Your answer should contain only the lines from the top of the data below down through the one with "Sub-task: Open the", transcribed exactly and without pictures; please include nothing more.

PROVIDED DATA section start

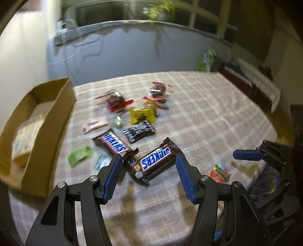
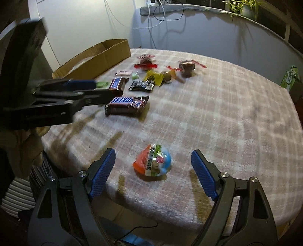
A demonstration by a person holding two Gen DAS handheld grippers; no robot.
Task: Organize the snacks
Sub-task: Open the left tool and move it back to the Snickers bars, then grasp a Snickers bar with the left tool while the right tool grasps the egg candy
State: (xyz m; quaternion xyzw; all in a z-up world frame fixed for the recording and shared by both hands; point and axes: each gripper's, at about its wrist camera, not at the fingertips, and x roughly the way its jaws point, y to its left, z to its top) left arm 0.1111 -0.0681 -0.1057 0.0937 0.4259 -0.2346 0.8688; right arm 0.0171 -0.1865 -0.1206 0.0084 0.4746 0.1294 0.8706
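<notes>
A Snickers bar [image 1: 155, 162] lies on the plaid tablecloth [image 1: 208, 113] between the jaws of my left gripper [image 1: 149, 158], which is open with its blue pads off the wrapper. From the right wrist view that gripper [image 2: 103, 89] hovers over the left end of the same bar [image 2: 126, 105]. My right gripper [image 2: 153, 152] is open around an egg-shaped orange and blue packet [image 2: 152, 162] near the table's front edge, with clear gaps on both sides. A second Snickers bar [image 1: 111, 143] lies just behind the first.
An open cardboard box [image 1: 47, 121] stands at the table's left edge. Behind the bars lie a black packet [image 1: 139, 130], a yellow packet [image 1: 142, 115], red-wrapped sweets [image 1: 115, 100], a pink packet [image 1: 94, 124] and a green one [image 1: 80, 156]. A grey wall and a plant [image 2: 244, 7] are beyond.
</notes>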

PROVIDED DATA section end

* SOLUTION
A demonstration by a person holding two Gen DAS handheld grippers; no robot.
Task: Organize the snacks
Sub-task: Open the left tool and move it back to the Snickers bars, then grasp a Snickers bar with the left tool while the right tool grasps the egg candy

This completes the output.